Part of that five-year capital plan, which carries a whopping $25 billion price tag, also calls for increased growth to continue driving additional dividend increases.
Given the 5% discount on the stock over the trailing 12-month period, it’s hard not to consider Fortis as a dividend stock to buy and hold forever.
Bank on this stock to provide dividends for another century
BMO is the oldest of the big banks and has been paying out dividends to shareholders for nearly two centuries. Today, that yield works out to an impressive 5.13%. Using that same $25,000 example above, an investment in BMO will generate an income of just over $1,280.
And like Fortis, BMO provides investors with a generous annual bump to that dividend.
Turning to growth, BMO is in a unique position among its peers. Earlier this year, the bank completed the acquisition of California-based Bank of the West. The deal exposed BMO to a larger swath of the U.S. market, extending its presence to 32 state markets. It also added hundreds of new branches to its network and billions in deposits.
In short, it catapulted BMO into position as one of the larger banks in the lucrative U.S. market. And that’s in addition to BMO’s established presence in the domestic Canadian market.
Oh, and let’s not forget that Canadian banks have historically fared better during times of volatility than their U.S.-based peers. As of the time of writing, BMO is trading down over 7% year to date, making it a fine discounted option to consider for your portfolio.

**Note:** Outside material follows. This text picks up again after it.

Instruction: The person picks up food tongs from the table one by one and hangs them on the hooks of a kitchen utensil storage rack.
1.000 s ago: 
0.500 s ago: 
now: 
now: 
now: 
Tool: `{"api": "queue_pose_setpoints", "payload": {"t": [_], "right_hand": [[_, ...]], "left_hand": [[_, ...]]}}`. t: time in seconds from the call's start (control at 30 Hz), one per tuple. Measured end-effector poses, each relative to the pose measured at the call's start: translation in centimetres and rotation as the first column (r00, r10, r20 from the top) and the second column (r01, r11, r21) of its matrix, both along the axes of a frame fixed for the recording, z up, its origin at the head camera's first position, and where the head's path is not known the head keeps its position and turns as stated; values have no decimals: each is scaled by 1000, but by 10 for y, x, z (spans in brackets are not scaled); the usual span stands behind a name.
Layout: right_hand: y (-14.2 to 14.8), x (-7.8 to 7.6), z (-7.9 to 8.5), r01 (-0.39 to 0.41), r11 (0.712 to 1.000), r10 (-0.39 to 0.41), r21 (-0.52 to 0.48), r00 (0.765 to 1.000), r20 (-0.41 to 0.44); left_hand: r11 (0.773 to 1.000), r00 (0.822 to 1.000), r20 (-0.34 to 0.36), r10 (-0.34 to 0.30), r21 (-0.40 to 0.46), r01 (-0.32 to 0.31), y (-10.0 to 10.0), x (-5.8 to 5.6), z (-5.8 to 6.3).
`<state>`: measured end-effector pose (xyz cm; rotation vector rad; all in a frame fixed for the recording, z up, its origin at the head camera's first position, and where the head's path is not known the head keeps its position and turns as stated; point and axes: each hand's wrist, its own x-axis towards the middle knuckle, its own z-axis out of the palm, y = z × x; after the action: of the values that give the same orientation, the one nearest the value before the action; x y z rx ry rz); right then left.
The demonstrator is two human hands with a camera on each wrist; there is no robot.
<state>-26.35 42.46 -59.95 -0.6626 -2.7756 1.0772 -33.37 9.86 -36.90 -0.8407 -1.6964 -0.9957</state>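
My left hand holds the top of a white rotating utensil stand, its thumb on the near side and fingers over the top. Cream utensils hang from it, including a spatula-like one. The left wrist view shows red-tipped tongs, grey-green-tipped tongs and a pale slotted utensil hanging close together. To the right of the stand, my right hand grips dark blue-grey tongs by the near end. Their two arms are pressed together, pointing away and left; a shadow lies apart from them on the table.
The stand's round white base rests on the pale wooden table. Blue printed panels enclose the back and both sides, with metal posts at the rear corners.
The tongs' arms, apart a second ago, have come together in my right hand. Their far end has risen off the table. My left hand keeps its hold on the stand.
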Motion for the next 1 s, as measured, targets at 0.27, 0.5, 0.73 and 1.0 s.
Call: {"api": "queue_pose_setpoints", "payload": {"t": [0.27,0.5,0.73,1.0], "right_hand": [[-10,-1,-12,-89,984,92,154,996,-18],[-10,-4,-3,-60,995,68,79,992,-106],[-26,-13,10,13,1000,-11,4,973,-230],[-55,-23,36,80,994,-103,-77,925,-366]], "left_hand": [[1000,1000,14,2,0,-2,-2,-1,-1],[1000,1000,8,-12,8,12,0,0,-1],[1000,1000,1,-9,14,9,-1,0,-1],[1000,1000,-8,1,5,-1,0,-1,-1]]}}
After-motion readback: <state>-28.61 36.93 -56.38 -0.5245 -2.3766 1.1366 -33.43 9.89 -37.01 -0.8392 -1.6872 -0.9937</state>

The best part of buy and hold forever is this
No investment, no matter how defensive it appears, is completely immune to market volatility. But there are some investments, like BMO and Fortis, that can minimize much of that risk.
Additionally, there’s another important point for prospective investors who aren’t ready to draw on that income. Reinvesting those dividends allows your investment to grow on autopilot until needed.
In my opinion, one or both of these stocks should be a core holding in any larger, well-diversified portfolio.
Buy them, hold them, and watch your future income grow.